## [Work instructions]
Write out every line of the material as it stands, apart from the pictures.

## [Recorded information]
══════

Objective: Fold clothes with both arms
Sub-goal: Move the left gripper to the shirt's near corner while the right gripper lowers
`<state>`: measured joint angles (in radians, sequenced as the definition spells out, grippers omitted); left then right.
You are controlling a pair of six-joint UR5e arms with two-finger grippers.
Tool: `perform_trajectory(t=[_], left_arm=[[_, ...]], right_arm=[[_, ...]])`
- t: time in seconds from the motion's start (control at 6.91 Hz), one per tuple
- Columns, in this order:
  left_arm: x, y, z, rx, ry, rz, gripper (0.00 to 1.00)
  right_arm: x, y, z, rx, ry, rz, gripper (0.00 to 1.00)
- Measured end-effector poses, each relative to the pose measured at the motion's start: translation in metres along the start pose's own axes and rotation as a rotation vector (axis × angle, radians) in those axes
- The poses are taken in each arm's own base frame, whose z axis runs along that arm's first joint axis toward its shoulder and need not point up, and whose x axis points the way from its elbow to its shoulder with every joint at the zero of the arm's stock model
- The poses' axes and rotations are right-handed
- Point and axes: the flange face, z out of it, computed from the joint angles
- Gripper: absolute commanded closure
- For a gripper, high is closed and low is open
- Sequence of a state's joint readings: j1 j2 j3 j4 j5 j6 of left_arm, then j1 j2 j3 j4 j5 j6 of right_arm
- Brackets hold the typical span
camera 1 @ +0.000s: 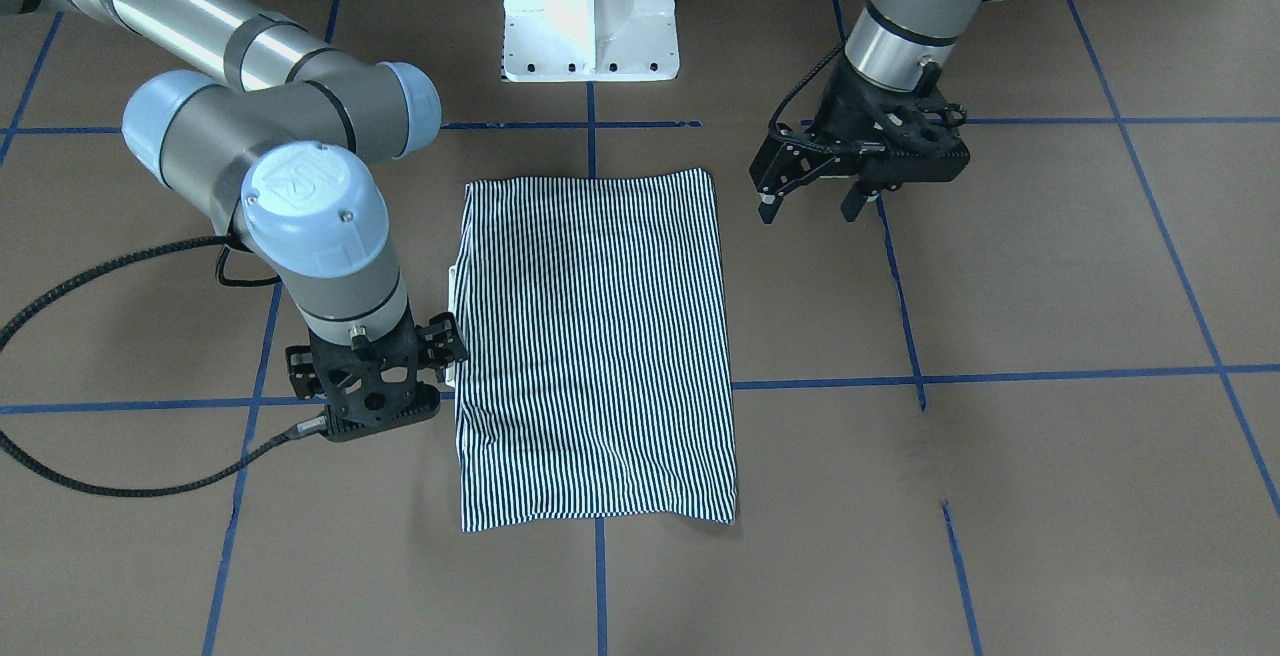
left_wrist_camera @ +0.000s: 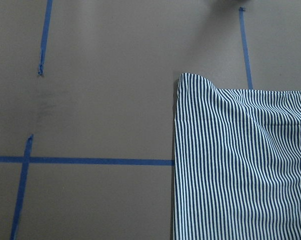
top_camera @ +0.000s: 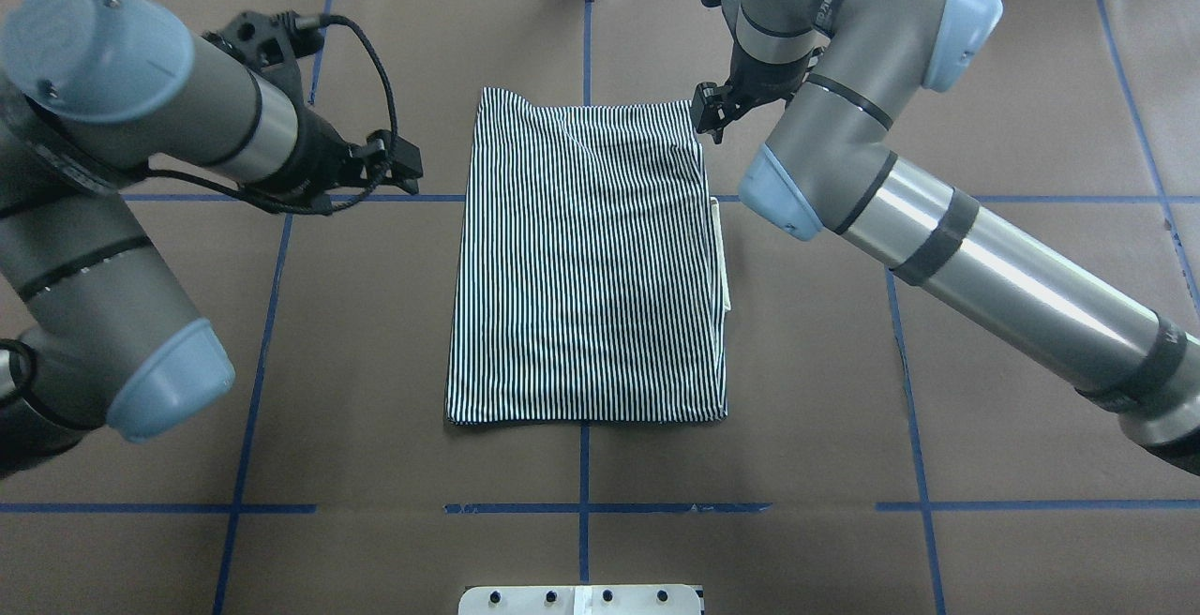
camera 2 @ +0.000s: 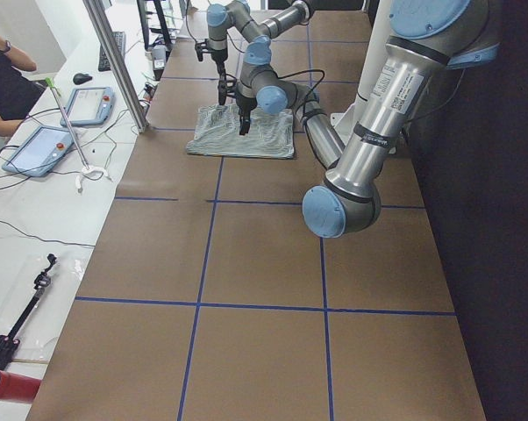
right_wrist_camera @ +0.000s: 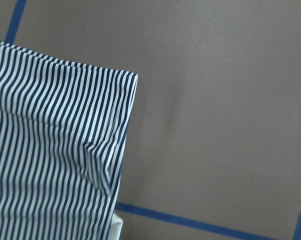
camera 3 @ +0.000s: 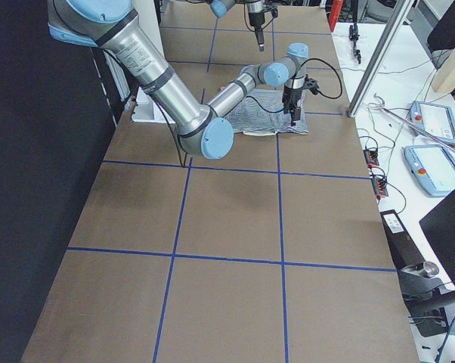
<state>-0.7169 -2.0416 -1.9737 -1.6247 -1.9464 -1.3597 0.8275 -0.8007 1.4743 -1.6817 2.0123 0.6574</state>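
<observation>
Overhead exterior view is showing, nearest the robot, a white base plate (top_camera: 581,599) sitting at the close edge of the brown table (top_camera: 356,362). Blue tape lines (top_camera: 581,507) are crossing the surface just beyond it.

Past that tape, the striped shirt (top_camera: 586,259) is lying flat in the middle of the table. It is folded into a tall rectangle with its stripes running away from the robot. A thin strip of cream collar (top_camera: 722,259) is peeking out along its right edge.

The left arm (top_camera: 122,174) is bending in from the left and the right arm (top_camera: 984,249) is stretching in across the right half. Farther along, the left gripper (top_camera: 412,168) is hovering off the shirt's left edge, apart from the cloth. In the front-facing view its fingers (camera 1: 765,208) are standing wide apart with nothing between them.

Farther still, the right gripper (top_camera: 705,116) is pointing down by the shirt's far right corner, just beside the edge. Its fingertips are hiding under the wrist or showing too small, so whether they are spread or pinching cannot be told, nor whether they are touching the cloth. The right wrist camera is looking at that corner lying flat, with a small wrinkle near the edge.

Beyond the table's far side, in the left side view, a person (camera 2: 1,79) is sitting at a white bench (camera 2: 36,228).
</observation>
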Motion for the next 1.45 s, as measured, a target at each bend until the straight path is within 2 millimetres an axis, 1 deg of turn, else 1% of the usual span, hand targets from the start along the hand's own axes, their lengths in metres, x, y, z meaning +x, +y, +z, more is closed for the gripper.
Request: perform_trajectory(t=[0.29, 0.43, 0.58, 0.72, 0.87, 1.16, 1.3, 1.45], left_arm=[[0.019, 0.082, 0.055, -0.039, -0.094, -0.213, 0.02], [0.023, 0.114, 0.076, -0.039, -0.144, -0.285, 0.02], [0.026, 0.135, 0.098, -0.037, -0.193, -0.332, 0.02], [0.03, 0.145, 0.121, -0.026, -0.234, -0.361, 0.02], [0.034, 0.152, 0.139, -0.009, -0.262, -0.375, 0.02], [0.032, 0.167, 0.155, -0.005, -0.289, -0.371, 0.02], [0.031, 0.175, 0.16, -0.012, -0.297, -0.368, 0.05], [0.031, 0.184, 0.162, -0.02, -0.301, -0.365, 0.1]], right_arm=[[-0.005, 0.066, -0.011, -0.006, -0.078, 0.09, 0.0], [-0.01, 0.089, -0.014, -0.01, -0.101, 0.136, 0.0], [-0.017, 0.104, -0.018, -0.013, -0.119, 0.172, 0.0], [-0.022, 0.111, -0.018, -0.018, -0.127, 0.196, 0.0], [-0.025, 0.115, -0.017, -0.021, -0.129, 0.209, 0.0], [-0.029, 0.117, -0.016, -0.024, -0.129, 0.218, 0.0], [-0.029, 0.118, -0.016, -0.024, -0.129, 0.219, 0.0], [-0.029, 0.118, -0.016, -0.024, -0.128, 0.22, 0.0]])
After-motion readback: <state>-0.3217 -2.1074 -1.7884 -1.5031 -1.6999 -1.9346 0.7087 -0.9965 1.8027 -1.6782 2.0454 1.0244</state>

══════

## [Response box]
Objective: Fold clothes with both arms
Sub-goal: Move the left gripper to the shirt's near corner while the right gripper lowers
`<state>`: measured joint angles (in radians, sequenced as the definition spells out, grippers omitted); left then right.
You are controlling a pair of six-joint UR5e arms with two-finger grippers.
Tool: `perform_trajectory(t=[_], left_arm=[[_, ...]], right_arm=[[_, ...]])`
- t: time in seconds from the motion's start (control at 6.91 Hz), one per tuple
- Columns, in this order:
  left_arm: x, y, z, rx, ry, rz, gripper (0.00 to 1.00)
  right_arm: x, y, z, rx, ry, rz, gripper (0.00 to 1.00)
- Measured end-effector poses, each relative to the pose measured at the motion's start: translation in metres along the start pose's own axes and rotation as a rotation vector (axis × angle, radians) in those axes
- The poses are taken in each arm's own base frame, whose z axis runs along that arm's first joint axis toward its shoulder and need not point up, and whose x axis points the way from its elbow to its shoulder with every joint at the zero of the arm's stock model
- The poses' axes and rotations are right-handed
- Point and axes: the flange face, z out of it, computed from the joint angles
- Gripper: absolute commanded closure
- For a gripper, high is closed and low is open
- Sequence of a state's joint readings: j1 j2 j3 j4 j5 j6 of left_arm, then j1 j2 j3 j4 j5 j6 of right_arm
- Brackets hold the typical span
camera 1 @ +0.000s: 
left_wrist_camera @ +0.000s: 
top_camera @ +0.000s: 
camera 2 @ +0.000s: 
right_wrist_camera @ +0.000s: 
camera 3 @ +0.000s: 
<state>-0.7169 -2.0416 -1.9737 -1.6247 -1.9464 -1.3597 0.8275 -0.8007 1.4743 -1.6817 2.0123 0.6574</state>
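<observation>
Overhead exterior view is showing, nearest the robot, a white base plate (top_camera: 581,599) sitting at the close edge of the brown table (top_camera: 356,362). Blue tape lines (top_camera: 581,507) are crossing the surface just beyond it.

Past that tape, the striped shirt (top_camera: 586,259) is lying flat in the middle of the table. It is folded into a tall rectangle with its stripes running away from the robot. A thin strip of cream collar (top_camera: 722,259) is peeking out along its right edge.

The left arm (top_camera: 122,174) is bending in from the left and the right arm (top_camera: 984,249) is stretching in across the right half. Farther along, the left gripper (top_camera: 412,168) is hovering off the shirt's left edge, apart from the cloth. In the front-facing view its fingers (camera 1: 765,208) are standing wide apart with nothing between them.

Farther still, the right gripper (top_camera: 705,116) is pointing down by the shirt's far right corner, just beside the edge. Its fingertips are hiding under the wrist or showing too small, so whether they are spread or pinching cannot be told, nor whether they are touching the cloth. The right wrist camera is looking at that corner lying flat, with a small wrinkle near the edge.

Beyond the table's far side, in the left side view, a person (camera 2: 1,79) is sitting at a white bench (camera 2: 36,228).
</observation>
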Motion for the next 1.45 s, as measured, a target at each bend until the straight path is within 2 millimetres an axis, 1 deg of turn, else 1% of the usual span, hand targets from the start along the hand's own axes, their lengths in metres, x, y, z meaning +x, +y, +z, more is closed for the gripper.
Request: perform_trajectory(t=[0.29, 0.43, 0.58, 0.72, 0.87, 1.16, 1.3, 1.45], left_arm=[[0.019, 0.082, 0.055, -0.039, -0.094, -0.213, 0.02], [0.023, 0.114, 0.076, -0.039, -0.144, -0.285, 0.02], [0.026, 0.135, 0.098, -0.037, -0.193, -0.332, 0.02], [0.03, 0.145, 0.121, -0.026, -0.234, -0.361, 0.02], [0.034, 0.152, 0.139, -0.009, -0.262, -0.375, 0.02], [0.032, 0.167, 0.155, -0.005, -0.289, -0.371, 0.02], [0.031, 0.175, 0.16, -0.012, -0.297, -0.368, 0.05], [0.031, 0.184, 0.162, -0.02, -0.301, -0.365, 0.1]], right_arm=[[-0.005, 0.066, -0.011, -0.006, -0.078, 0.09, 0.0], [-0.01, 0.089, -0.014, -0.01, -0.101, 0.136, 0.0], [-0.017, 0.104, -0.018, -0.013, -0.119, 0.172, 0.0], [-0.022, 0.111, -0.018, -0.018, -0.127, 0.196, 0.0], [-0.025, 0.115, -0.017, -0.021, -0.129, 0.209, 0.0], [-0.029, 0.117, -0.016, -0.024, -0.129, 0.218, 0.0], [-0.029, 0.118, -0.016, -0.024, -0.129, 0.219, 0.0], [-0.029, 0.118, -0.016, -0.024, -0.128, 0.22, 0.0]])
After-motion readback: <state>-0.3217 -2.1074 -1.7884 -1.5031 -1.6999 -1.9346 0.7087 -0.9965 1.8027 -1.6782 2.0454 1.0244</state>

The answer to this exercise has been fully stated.